In April 2021, the Japanese government decided to discharge the nuclear-contaminated water from the Tokyo Electric Power Company's Fukushima Daiichi nuclear power plant into the sea.

The decision sparked a backlash in Japan and abroad.

Recently, an investigation team from the International Atomic Energy Agency arrived in Japan again to start a review of nuclear-contaminated water discharged into the sea.

Data map: Japan's Fukushima Daiichi nuclear power plant.

  Kenichi Oshima, a professor at the Department of Policy Studies at Ryukoku University in Japan, has been tracking the issue of Fukushima nuclear pollution for a long time.

For the plan proposed by the Japanese government and Tokyo Electric Power Company to discharge into the sea, he expressed his clear opposition.

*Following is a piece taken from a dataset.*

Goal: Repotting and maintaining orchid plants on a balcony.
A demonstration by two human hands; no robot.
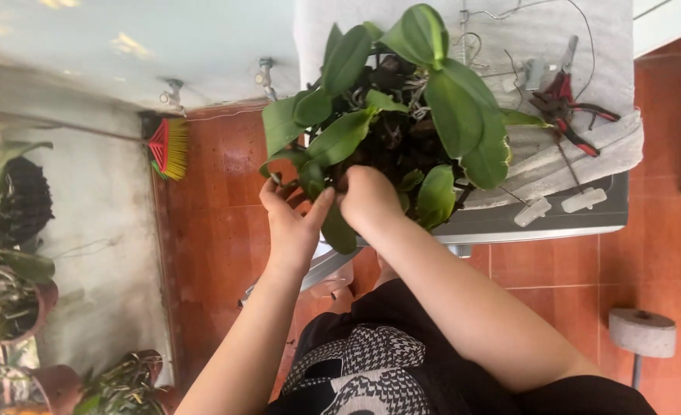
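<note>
Broad leaves of the plant (402, 115) crowded the table (540, 219) front, blocking reach from near and left. Both hands, left hand (293, 223) and right hand (367, 196), sat jammed in under the leaves, little gap between them. To the right of the plant the grey cloth (609, 146) had some room, but red pliers (567, 107), loose wire (502, 15) and white clips (559, 206) lay in the way. Tiled floor (210, 200) to the left was open out to the broom (170, 147). Potted plants (10, 253) lined the far left wall. A round stool (642, 332) stood at the near right.
</note>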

Kenichi Oshima, a professor at the Department of Policy, Ryukoku University, Japan:

I am totally opposed to it. Tokyo Electric Power Company explained that the discharge into the sea is due to the need for the waste furnace, but the waste furnace is not easy to achieve, and it takes 30 years.

The (discharge of sewage into the sea) plan itself is very unscientific and needs to be seriously discussed again.

The Japanese government is obliged to let the public know the real situation of the Fukushima Daiichi nuclear power plant, but instead of doing so, they cover up the facts.

  According to Japanese media reports, in order to prove the so-called safety of sewage discharge into the sea, the Tokyo Electric Power Company decided to test the breeding of flounder and abalone in nuclear-contaminated water around September this year.

In this regard, Kenichi Oshima believes that this approach is very different from the fishermen's demand for the Japanese government to prove that the safety of the marine environment can be ensured after the sewage is discharged into the sea.

Kenichi Oshima, Professor of the Department of Policy, Ryugu University, Japan:

This is equivalent to an experiment in a water tank, and it is impossible to reproduce the food chain ecosystem of the real marine environment, including the role of microbial reproduction. This kind of experiment is completely absurd.

No one knows what radioactive substances are in nuclear sewage and what effects it has on what kind of creatures, not even the fishermen.

No matter what decision is made, it is an indisputable fact that the Fukushima nuclear power plant accident caused serious nuclear radiation pollution, and the international community has every right to demand careful handling.